In August 1928, a tennis team which described itself as representing East Feluga played a team from El Arish, and in early 1929 a report described East Feluga as being a district three miles east of the Feluga railway station on the slopes of Walter Hill Range with about a dozen settlers mostly growing bananas, with some growing mixed fruits, and struggling to clear their blocks of land. It had one major road leading to Feluga but it was noted that this road was often in a very poor state and unusable during the wet season and it was hoped the Cardwell Shire Council could improve it. As of February there was a Progress Association of East Feluga which was advocating for improvement of the road and promoting the welfare of East Feluga and its residents by raising publicity of the settlement.

In November 1930, repairs to East Feluga road conducted by the Shire Council were completed and much of the area had been cleared of scrub leaving it looking like farmland. In 1931 the Rockingham Farmer's Association raised the need for a road from East Feluga to the coast and decided to make a request for one to be constructed by approaching the Shire Council, the member for Herbert, and the Silkwood Butter Factory directorate, and a request was also made of the Council that the East Feluga farmers be granted permits to grow a small amount of sugar cane as bananas had proven to not be as profitable as expected. It was estimated there were twenty-two farmers living in East Feluga as of September 1931.

In June 1932, delegates from East Feluga were able to participate in a Cardwell Shire conference. In early 1933 a report heavily criticized the outgoing Moore government's treatment of East Feluga settlers, describing them as victims of four years of broken promises due to permits to grow sugar cane never being granted, however in response an official of the Moore government noted that any promise of cane permits would have been made by the preceding McCormack government and argued that the Moore government was never made aware of such a promise and had not made such a promise itself. As of June 1933 sugarcane was being grown in East Feluga with East Feluga farmers participating in a canegrowers meeting in Tully, and an East Feluga side began competing in the Chesney Shield which was a Tully Tennis competition.

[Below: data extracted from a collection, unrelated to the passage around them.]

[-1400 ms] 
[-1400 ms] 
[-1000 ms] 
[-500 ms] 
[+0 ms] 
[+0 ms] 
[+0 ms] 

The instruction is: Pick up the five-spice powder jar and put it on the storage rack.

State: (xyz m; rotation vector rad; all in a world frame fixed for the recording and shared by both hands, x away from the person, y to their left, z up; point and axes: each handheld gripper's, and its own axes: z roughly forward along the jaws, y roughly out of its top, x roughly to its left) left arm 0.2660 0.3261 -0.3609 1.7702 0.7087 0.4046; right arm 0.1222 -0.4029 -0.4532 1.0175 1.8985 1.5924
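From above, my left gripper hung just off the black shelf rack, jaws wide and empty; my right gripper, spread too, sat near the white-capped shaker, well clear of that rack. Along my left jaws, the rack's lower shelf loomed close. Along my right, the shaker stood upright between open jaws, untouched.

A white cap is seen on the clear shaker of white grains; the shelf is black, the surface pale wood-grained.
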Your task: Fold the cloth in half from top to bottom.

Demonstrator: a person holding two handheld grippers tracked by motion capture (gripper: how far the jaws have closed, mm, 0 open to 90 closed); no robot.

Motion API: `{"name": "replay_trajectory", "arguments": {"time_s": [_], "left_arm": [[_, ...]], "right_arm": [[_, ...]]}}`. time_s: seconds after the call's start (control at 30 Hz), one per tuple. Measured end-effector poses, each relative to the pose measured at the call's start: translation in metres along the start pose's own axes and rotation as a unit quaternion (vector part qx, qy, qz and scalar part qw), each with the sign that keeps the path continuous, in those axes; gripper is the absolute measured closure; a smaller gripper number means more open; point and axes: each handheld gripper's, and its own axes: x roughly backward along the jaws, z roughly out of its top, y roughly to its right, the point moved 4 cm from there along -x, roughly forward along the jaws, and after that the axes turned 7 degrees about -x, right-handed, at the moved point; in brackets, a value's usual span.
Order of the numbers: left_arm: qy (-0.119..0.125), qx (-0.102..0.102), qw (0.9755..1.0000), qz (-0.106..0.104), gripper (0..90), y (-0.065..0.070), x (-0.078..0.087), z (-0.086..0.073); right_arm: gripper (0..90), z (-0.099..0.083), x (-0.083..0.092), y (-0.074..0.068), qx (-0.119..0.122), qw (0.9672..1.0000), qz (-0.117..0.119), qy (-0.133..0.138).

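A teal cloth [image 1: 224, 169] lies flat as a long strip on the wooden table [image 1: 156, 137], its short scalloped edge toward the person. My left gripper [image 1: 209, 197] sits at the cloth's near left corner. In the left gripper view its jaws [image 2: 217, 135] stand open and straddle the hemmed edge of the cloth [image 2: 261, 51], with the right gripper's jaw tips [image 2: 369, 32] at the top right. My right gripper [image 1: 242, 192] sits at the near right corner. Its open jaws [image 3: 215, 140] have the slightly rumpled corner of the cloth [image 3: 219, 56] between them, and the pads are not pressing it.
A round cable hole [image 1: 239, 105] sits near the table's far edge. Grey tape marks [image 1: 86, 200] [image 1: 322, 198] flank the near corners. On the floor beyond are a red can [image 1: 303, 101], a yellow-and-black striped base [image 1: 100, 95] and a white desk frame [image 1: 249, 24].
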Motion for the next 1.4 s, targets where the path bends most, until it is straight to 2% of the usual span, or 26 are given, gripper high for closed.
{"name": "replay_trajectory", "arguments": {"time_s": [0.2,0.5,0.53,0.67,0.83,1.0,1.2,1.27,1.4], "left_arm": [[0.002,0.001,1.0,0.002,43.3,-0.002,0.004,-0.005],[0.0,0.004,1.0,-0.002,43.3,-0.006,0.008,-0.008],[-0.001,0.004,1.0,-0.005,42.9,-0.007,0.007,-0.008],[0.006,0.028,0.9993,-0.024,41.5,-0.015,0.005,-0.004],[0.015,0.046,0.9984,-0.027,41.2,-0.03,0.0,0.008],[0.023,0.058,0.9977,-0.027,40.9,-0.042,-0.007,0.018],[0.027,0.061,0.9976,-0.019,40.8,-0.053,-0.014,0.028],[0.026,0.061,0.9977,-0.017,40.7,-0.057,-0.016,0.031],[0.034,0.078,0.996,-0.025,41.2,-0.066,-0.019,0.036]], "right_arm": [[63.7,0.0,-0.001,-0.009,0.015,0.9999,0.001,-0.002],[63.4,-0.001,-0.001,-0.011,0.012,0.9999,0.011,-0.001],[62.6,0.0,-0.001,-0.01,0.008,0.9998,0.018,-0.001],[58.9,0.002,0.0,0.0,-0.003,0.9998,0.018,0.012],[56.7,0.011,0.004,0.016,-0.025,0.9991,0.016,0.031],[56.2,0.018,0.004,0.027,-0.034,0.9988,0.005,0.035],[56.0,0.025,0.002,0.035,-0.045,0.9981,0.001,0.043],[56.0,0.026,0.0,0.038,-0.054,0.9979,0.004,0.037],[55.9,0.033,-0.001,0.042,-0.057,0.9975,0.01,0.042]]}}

In February 1934, flooding severely damaged the roads of East Feluga with Chris Teitzel, chairman of the Cardwell Shire Council, visiting the area personally to inspect them. In order to secure funding for road repairs East Feluga farmers would need to pay a fee to the council to become classified as a "No. 2 Division" (which meant a sugar growing area), however at a Cardwell Shire Council meeting Council member Peter White argued that this would be creating unnecessary hardship and that the roads should be repaired regardless of the settlements classification. As a result, it was instead proposed for a subsidized 2000 pound flood damage loan to be taken by the council to cover the cost of repairs across the region, and in May 1934 work on establishing a brand new road to East Feluga was begun. In June 1934 the Cardwell Shire Council offered a tender of 30 pounds for making improvements to the Djarawong reserve which was to serve as a recreational site for residents of East Feluga, Feluga, Djarawong, and Midgenoo. In July 1934 the Deputy and at the time Acting Premier of Queensland, Percy Pease, visited East Feluga with a ministerial party and met with a deputation representing the East Feluga Progress Association, and after his visit it was arranged for the Chief Inspector of the Lands Department to visit to determine the position of local farmers in relation to relief in land rental fees with the Inspector visiting later the same month. In December 1934 settlers began establishing dairy cattle in East Feluga aiming to supply milk to the Silkwood butter factory.

== Demographics ==
In the , East Feluga had a population of 245 people.

In the , East Feluga had a population of 266 people.

== Education ==
There are no schools in East Feluga. The nearest government primary school is Feluga State School in neighbouring Feluga to the west. The nearest government secondary school is Tully State High School in Tully to the south-west.